[[ MATERIAL FOR THIS EXERCISE, beginning ]]
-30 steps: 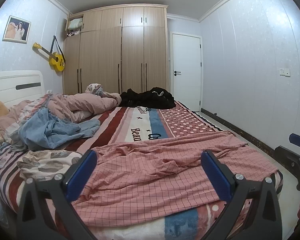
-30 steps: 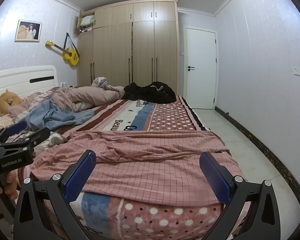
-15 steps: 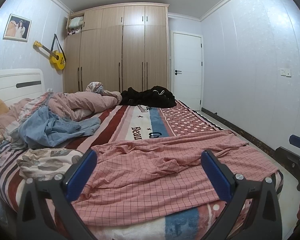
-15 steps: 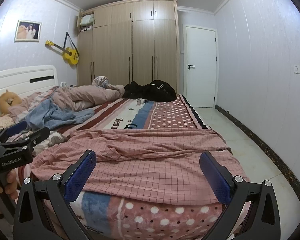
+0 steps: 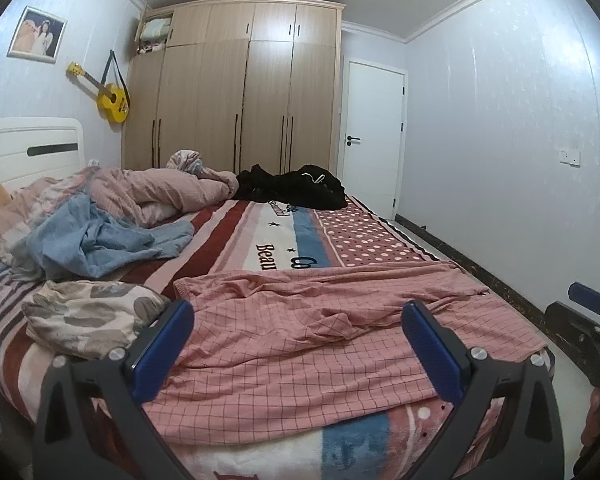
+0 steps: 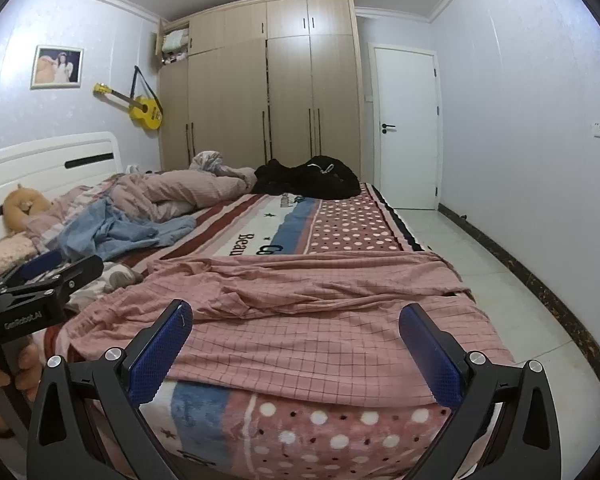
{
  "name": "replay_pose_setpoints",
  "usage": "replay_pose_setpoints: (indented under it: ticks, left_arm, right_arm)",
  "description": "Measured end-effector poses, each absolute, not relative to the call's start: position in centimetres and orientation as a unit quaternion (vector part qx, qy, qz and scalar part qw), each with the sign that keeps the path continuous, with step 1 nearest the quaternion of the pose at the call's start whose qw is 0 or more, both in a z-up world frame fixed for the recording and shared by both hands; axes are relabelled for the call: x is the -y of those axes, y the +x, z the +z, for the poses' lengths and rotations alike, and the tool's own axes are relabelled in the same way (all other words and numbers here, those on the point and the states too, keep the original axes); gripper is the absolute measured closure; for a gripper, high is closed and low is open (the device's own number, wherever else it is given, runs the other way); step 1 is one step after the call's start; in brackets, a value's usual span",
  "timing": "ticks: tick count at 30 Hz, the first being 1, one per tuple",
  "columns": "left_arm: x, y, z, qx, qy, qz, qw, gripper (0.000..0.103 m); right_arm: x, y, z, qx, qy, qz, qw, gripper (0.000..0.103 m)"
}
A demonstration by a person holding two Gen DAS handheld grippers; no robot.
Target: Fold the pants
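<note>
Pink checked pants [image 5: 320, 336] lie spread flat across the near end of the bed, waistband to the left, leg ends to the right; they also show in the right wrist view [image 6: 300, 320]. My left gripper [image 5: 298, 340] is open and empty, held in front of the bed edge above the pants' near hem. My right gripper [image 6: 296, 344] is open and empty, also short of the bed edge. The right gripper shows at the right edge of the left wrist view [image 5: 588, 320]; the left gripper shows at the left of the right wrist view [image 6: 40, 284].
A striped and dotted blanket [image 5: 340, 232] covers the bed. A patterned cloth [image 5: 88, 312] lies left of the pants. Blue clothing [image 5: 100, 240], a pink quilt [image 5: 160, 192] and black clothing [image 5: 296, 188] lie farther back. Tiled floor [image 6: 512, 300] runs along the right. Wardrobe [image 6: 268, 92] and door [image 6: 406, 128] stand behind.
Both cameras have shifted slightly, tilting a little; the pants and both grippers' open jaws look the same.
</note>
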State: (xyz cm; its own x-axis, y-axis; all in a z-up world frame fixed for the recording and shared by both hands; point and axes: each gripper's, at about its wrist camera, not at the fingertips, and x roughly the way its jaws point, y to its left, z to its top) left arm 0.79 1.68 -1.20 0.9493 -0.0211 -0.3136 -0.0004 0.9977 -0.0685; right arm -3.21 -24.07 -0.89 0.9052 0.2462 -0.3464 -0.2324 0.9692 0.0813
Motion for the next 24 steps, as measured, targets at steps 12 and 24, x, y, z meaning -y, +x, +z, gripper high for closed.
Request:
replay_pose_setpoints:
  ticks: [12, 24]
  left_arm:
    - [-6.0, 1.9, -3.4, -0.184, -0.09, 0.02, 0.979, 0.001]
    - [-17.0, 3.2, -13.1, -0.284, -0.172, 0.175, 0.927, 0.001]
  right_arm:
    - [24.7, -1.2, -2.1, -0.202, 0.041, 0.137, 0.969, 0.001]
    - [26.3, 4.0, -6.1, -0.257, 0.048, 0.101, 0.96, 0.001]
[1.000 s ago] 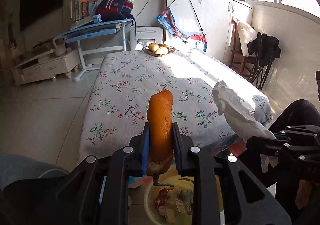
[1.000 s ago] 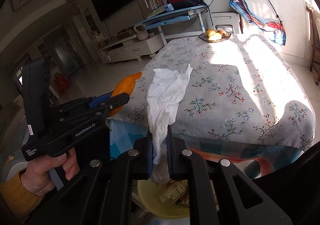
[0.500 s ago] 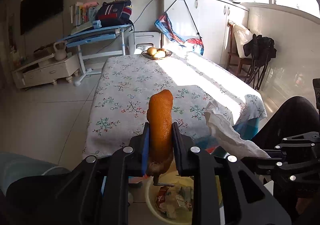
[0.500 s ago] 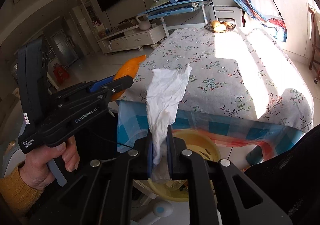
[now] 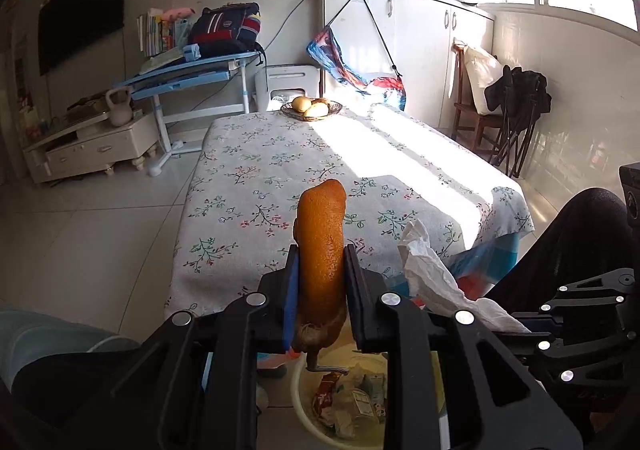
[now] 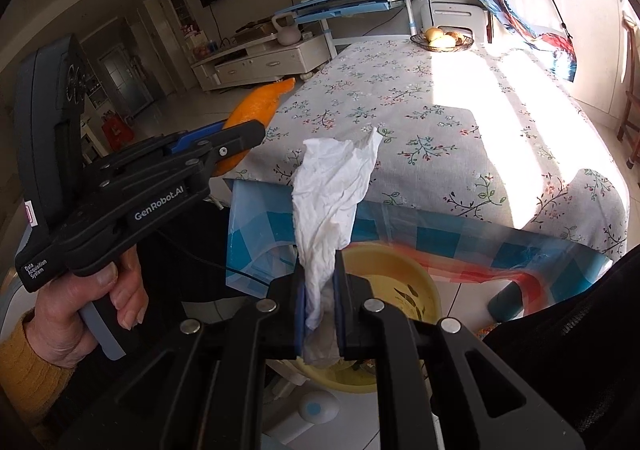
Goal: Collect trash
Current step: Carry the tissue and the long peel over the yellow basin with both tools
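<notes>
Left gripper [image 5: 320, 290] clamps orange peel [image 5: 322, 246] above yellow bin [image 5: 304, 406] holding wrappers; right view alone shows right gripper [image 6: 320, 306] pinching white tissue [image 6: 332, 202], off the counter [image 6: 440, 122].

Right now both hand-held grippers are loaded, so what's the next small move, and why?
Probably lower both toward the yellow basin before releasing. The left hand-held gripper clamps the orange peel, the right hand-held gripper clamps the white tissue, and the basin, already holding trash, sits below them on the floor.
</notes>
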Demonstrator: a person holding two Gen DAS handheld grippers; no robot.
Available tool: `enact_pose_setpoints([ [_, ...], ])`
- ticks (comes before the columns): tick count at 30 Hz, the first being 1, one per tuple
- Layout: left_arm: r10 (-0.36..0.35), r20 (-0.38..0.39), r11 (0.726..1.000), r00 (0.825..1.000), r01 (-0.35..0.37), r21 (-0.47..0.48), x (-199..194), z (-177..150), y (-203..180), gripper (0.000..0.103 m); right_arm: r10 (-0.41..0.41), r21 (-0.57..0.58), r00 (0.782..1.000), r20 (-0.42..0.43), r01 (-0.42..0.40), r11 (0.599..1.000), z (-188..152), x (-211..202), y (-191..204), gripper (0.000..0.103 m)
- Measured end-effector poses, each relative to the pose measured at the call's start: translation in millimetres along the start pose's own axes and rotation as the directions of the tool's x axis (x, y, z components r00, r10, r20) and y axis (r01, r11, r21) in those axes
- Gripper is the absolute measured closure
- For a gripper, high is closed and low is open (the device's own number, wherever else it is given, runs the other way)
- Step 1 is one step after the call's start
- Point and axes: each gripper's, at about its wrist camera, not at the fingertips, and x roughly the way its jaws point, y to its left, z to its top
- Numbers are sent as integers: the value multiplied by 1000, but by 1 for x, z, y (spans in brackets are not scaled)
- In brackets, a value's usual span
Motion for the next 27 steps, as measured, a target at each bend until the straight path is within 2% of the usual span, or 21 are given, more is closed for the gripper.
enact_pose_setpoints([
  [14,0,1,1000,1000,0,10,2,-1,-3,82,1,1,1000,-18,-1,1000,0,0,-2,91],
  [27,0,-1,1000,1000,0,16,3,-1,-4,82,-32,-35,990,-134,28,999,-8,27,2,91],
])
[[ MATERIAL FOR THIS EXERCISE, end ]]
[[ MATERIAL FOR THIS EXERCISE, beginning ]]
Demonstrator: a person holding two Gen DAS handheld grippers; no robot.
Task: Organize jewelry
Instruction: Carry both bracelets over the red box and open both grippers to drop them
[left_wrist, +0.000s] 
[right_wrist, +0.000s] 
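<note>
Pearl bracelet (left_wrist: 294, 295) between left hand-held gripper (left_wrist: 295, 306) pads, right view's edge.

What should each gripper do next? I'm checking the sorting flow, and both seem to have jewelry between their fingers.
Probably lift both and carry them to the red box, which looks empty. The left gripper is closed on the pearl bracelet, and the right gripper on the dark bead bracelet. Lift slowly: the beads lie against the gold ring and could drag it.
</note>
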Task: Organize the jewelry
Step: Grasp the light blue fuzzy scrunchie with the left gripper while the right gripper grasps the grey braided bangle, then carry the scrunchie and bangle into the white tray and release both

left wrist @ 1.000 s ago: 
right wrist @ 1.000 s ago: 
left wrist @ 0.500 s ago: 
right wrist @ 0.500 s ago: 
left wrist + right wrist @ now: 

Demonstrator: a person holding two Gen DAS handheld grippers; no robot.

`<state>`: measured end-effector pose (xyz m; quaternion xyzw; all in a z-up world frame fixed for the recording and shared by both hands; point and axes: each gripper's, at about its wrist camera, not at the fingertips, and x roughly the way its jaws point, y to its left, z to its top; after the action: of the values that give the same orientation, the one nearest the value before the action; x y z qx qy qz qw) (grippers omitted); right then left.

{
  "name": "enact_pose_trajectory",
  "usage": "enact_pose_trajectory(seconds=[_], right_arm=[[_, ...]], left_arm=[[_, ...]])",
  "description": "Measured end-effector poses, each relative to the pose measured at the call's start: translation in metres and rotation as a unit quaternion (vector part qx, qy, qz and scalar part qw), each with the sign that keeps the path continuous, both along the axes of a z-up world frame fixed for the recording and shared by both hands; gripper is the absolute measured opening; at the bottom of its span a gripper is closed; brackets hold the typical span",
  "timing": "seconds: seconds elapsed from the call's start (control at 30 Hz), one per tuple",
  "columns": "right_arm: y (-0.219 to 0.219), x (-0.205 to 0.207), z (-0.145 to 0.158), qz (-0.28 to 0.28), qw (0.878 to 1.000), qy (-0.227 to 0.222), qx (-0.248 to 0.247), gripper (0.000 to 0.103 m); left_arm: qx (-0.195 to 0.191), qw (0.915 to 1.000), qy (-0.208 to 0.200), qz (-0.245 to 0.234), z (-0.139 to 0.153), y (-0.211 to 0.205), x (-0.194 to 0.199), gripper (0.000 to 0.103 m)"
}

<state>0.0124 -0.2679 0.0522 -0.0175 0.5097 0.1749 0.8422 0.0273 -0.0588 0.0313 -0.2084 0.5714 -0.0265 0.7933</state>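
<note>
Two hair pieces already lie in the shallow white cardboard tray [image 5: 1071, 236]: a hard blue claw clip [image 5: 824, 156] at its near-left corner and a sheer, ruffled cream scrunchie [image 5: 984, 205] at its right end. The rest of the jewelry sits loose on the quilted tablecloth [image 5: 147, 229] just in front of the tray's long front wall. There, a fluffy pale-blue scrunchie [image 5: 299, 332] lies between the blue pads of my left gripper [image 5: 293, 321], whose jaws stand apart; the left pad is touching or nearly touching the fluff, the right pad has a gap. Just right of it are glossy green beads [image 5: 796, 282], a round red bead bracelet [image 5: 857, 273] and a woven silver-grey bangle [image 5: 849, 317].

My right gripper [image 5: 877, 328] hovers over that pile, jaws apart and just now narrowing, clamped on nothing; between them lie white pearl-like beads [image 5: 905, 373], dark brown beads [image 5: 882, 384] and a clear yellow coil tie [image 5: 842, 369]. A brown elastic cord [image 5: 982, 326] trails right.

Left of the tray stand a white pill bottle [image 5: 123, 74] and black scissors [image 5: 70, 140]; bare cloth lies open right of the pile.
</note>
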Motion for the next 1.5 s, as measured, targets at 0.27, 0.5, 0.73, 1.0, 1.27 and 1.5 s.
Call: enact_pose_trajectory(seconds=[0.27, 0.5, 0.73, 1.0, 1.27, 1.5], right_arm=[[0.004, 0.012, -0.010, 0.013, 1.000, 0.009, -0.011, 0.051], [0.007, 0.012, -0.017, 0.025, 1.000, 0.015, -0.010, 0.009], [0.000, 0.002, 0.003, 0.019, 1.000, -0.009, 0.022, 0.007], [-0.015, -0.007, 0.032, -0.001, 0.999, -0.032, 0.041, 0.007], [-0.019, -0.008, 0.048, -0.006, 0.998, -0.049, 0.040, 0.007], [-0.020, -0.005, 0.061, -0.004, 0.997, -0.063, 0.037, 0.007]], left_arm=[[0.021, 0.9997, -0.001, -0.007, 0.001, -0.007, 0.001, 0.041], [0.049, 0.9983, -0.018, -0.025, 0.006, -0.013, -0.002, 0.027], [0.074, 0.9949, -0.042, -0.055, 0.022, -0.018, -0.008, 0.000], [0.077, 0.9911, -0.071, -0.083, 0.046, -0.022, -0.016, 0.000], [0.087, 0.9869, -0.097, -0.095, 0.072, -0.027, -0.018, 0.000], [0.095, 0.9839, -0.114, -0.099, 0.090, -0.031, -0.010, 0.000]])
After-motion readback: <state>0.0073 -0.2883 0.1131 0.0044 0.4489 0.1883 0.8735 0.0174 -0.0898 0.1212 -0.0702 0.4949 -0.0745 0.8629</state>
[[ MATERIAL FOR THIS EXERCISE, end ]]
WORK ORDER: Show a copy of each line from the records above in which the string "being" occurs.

WRITTEN REPLY:
  "timing": "ticks: tick count at 30 Hz, the first being 1, one per tuple",
- ticks (comes before the columns): tick count at 30 Hz, the first being 1, one per tuple

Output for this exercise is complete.